I spend an unusual amount of time trying to convince middle school boys that I can help them. Ah, middle school. A time when the social complexities can make your head spin, and the students that have a hard time keeping up are left clueless on the side of the crowd. As a speech-language pathologist, I work to build social communication skills for many students. For the child who has difficulty making eye contact and can't think of anything to say, or goes on-and-on about one topic without understanding that you really don't want to hear any more about cars, imagine the path they take through the hallways of your local middle school. It is a frightening image for a parent. Long gone are the cozy walls of the elementary school where your child's one teacher understood his or her nuances, building a rapport with your child to give him structures and guidance. Welcome to middle school, where texting and instant messaging spread jokes, gossip, and the latest news faster than teachers or parents can even keep up.
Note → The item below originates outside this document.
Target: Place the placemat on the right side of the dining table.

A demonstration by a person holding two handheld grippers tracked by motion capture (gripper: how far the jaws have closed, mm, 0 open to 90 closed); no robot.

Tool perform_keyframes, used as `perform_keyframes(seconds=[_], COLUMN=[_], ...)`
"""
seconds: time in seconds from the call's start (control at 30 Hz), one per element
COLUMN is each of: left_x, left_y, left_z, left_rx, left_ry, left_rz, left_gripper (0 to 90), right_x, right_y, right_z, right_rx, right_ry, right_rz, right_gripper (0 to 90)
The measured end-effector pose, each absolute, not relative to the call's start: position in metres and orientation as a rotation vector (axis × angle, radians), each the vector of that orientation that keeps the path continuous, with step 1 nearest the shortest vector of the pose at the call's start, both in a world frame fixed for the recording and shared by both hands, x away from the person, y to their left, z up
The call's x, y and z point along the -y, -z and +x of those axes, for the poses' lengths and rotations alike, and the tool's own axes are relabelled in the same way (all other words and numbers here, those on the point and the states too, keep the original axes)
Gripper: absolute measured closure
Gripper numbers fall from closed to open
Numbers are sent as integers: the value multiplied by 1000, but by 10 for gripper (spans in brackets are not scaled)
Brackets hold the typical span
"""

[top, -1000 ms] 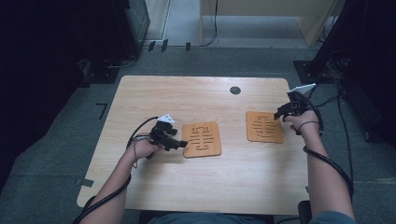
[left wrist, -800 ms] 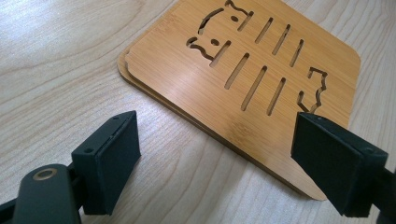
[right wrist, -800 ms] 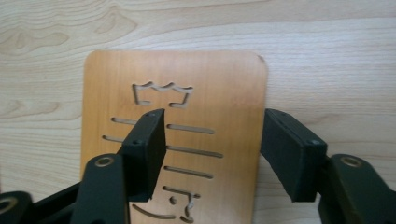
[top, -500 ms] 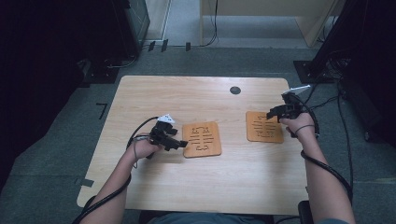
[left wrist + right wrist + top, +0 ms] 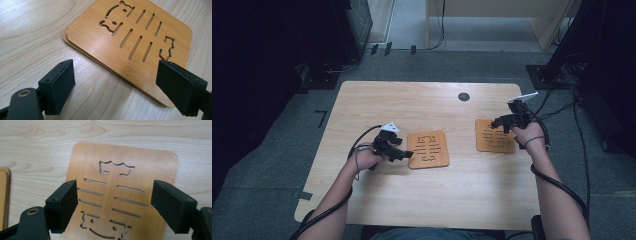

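Two wooden mats with fish-shaped cutouts are laid flat on the table point(image 5: 422, 200). The left mat point(image 5: 428, 149) looks like two boards stacked, and the left gripper point(image 5: 404, 154) is held just beside its edge, jaws spread and empty. The right mat point(image 5: 495, 135) is hovered over by the right gripper point(image 5: 498, 123), jaws likewise spread wide. For a clean pickup, an edge should probably be approached low, with one jaw slid under the board, since the mats are thin and flush with the tabletop.
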State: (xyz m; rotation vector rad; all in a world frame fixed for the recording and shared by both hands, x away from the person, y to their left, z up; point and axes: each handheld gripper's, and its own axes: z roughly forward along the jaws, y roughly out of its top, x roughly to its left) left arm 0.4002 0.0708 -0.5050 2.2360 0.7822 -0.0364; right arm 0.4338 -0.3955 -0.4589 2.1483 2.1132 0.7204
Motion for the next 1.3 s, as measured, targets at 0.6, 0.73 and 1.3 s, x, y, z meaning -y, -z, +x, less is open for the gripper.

As parents we can set our children up for as much success socially as possible. We can teach them to say hello politely, to inquire about others ("What could you say to Jimmy when you see him?"), and to make sure to listen when someone else has something to say. However, there comes a time when a child needs more help, more instruction than what a parent can provide. And, frankly, these middle school students with social engagement weaknesses are no more interested in listening to their parents than their more typically-engaged peers.
That's when you seek out some help. Michelle Garcia Winner is a favorite expert in social communication challenges that students may face. You can follow her blog here: http://www.socialthinking.com/what-is-social-thinking/michelles-blog. Besides working individually at school or privately with an SLP, many of these children do best when exposed to social language groups, where they can work on language within the context of a peer group.
Parents can be a support, recognizing their child's strengths and acknowledging their child's weaknesses. Every student needs activities to be involved in outside of school, whether Boy Scouts, martial arts, or a computer club, in order to build peer relationships and encourage growth. The self-confidence that comes from excelling at something can carry a child through some of the toughest middle school times. Martial arts and Boy Scouts are two activities that I recommend to my families. They build social skills and allow opportunities for engagement with peers while maintaining a very strong structure and consistent expectations and guidelines, which these students often need.
The best thing about a middle school student, with the eye rolls and sighs and the "Why are you sooo lame?" exasperation, is that they won't be in middle school forever. And hopefully, with a little guidance and lots of patience, we can help them enter high school with even more tools under their belt.